The local armed forces of Kuaiji Administrator Yin Duan failed to defeat the insurgents, allowing them to overrun large parts of the commandery. A member of the local gentry, Sun Jian, was among those ordered to press-gang troops for the government cause. Appointed acting major, he managed to raise a militia of about 1,000 men. He and his force served with distinction while fighting the rebels.

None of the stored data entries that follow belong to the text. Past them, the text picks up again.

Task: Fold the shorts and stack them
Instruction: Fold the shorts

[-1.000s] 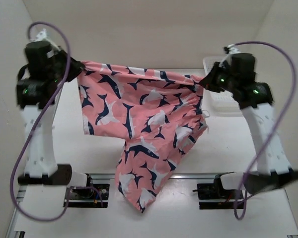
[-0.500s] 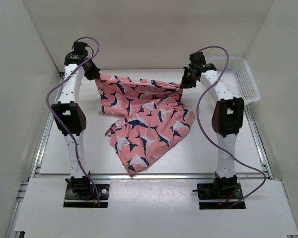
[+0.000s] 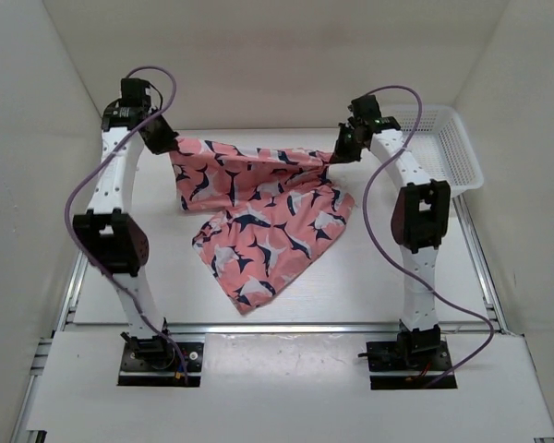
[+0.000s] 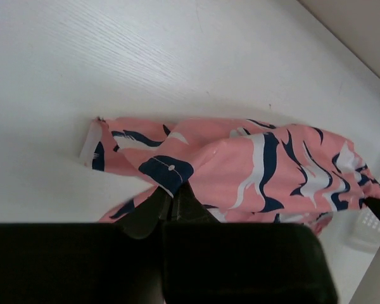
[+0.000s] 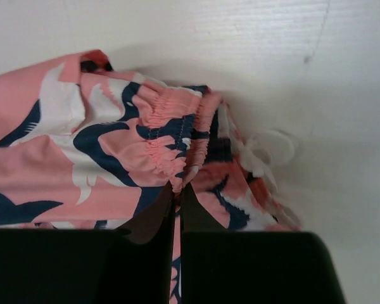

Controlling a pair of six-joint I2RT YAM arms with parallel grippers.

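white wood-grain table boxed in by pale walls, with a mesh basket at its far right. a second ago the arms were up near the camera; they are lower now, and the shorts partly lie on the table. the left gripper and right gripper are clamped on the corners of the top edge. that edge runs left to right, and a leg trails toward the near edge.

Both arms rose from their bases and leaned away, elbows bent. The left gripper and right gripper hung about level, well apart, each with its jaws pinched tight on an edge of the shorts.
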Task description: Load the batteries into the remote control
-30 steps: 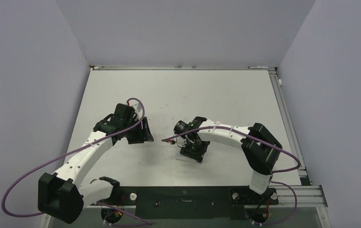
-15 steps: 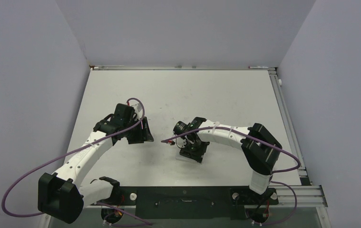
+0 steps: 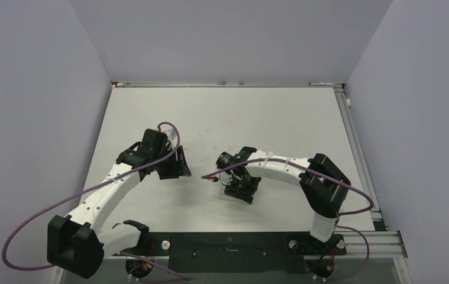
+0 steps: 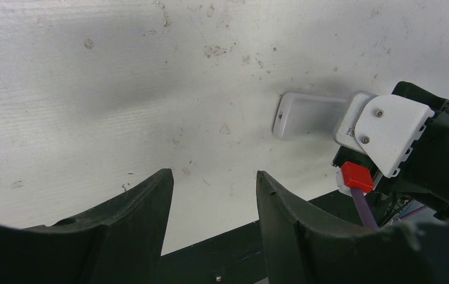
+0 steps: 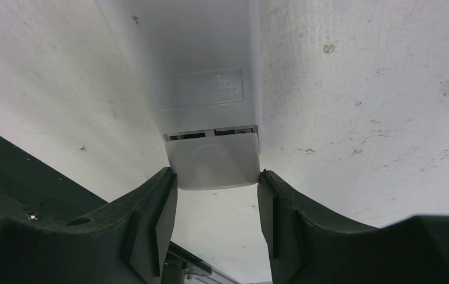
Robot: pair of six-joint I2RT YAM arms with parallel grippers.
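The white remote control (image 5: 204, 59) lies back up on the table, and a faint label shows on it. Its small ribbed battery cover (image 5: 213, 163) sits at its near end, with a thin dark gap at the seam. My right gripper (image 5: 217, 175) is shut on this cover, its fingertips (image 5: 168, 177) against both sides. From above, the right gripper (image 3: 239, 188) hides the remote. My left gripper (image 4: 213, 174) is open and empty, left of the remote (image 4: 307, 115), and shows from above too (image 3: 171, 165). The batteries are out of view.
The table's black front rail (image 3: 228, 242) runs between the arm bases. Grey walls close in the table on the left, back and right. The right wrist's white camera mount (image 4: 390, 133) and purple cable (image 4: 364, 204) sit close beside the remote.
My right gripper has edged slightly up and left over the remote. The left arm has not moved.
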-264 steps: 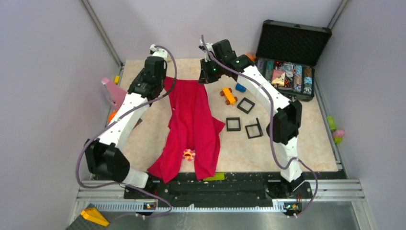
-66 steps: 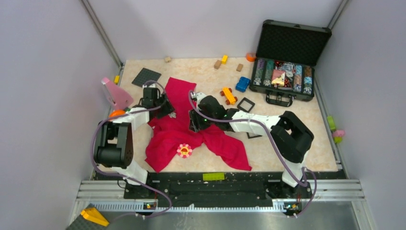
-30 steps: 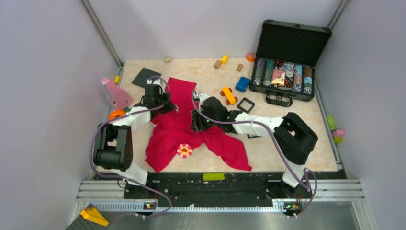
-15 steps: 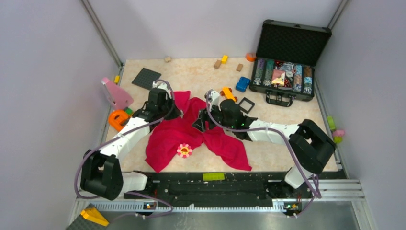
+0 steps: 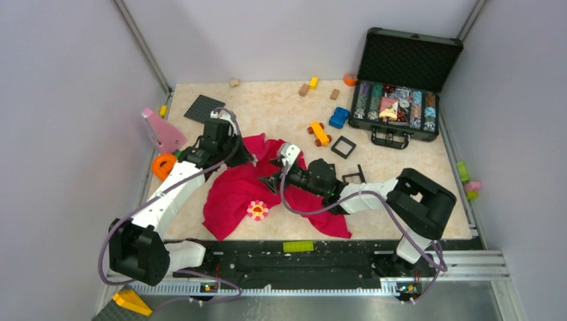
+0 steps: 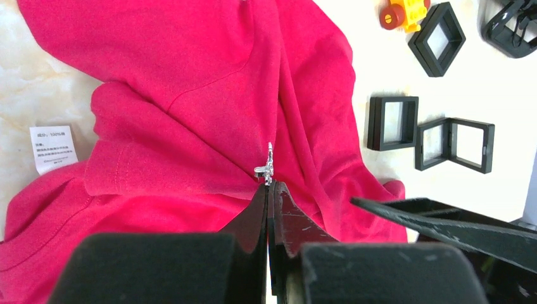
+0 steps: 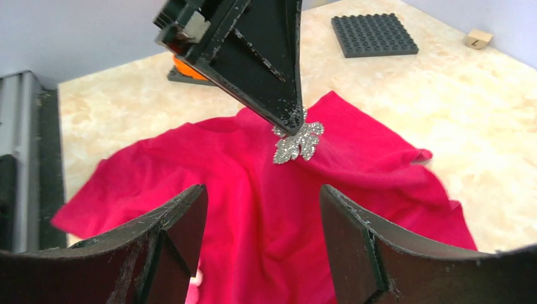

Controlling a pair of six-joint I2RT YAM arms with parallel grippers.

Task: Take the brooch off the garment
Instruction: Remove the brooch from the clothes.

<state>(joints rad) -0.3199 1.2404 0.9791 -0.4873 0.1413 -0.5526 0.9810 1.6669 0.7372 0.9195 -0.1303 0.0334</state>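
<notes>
The red garment (image 5: 234, 190) lies bunched on the table. A silver, glittery, leaf-shaped brooch (image 7: 297, 140) is pinned to a raised fold of it; its metal clasp (image 6: 266, 168) shows in the left wrist view. My left gripper (image 6: 269, 185) is shut on that brooch, its tips (image 7: 288, 117) pinching the top. My right gripper (image 7: 262, 190) is open just in front of it, low over the cloth (image 7: 240, 209), apart from the brooch. A pink-and-white flower disc (image 5: 257, 210) lies on the garment's near part, away from both grippers.
Black square frames (image 6: 392, 122) lie right of the garment, with an orange toy car (image 5: 319, 133) and a blue one (image 5: 338, 118). An open case (image 5: 401, 107) stands back right. A grey baseplate (image 5: 204, 108), pink triangle (image 5: 160, 130) and orange ring toy (image 5: 162, 164) sit left.
The far part of the garment has been drawn nearer and bunched up with the left gripper. My right gripper has opened wider and moved nearer, low in front of the brooch.
</notes>
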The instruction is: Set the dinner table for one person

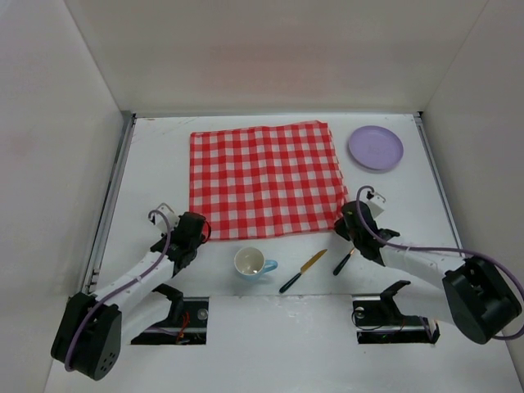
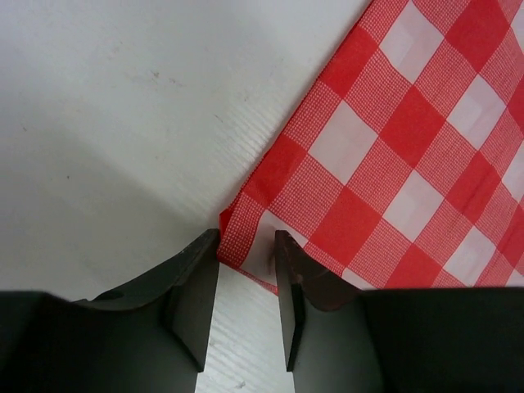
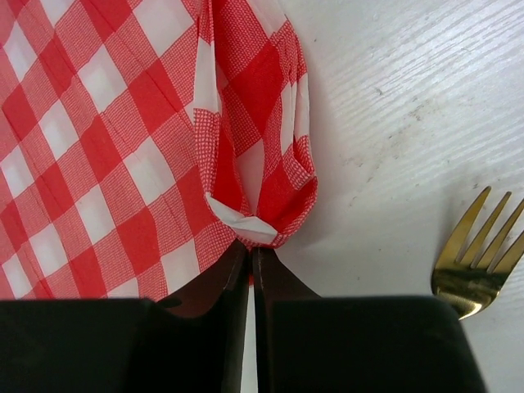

Despite the efforts of Kuaiji Commandery's loyalists, the insurgents were already so successful that they even invaded other commanderies. As result, the government appointed the official Zang Min as Inspector of Yang Province to deal with the issue. Troops from the entire province were mobilized, with Chen Yin (陈夤 or 陈寅), Administrator of Danyang, becoming Zang's most important co-commander. In 173, the provincial authorities reported Administrator Yin Duan for his failure to defeat the rebels, but his registrar Zhu Jun successfully bribed officials in the capital of Luoyang so that Yin only received a convict sentence instead of being executed.

The troops of Zang Min and Chen Yin finally suppressed the uprising in late 174, killing Xu Chang, Xu Sheng, and Ju Kang.

== Aftermath ==

Zang Min was rewarded for his success by being appointed Administrator of Danyang. He also recommended Sun Jian for his good service, whereupon the latter got a post as assistant magistrate in Guangling Commandery, and later in two counties in Xiapi. Sun Jian consequently expanded his following which helped him to rise to great prominence.

Zhu Jun's involvement in the bribery to save Yin Duan's life initially remained unknown. He went on to have a distinguished career, faithfully serving the central government until the collapse of the Han dynasty into civil war.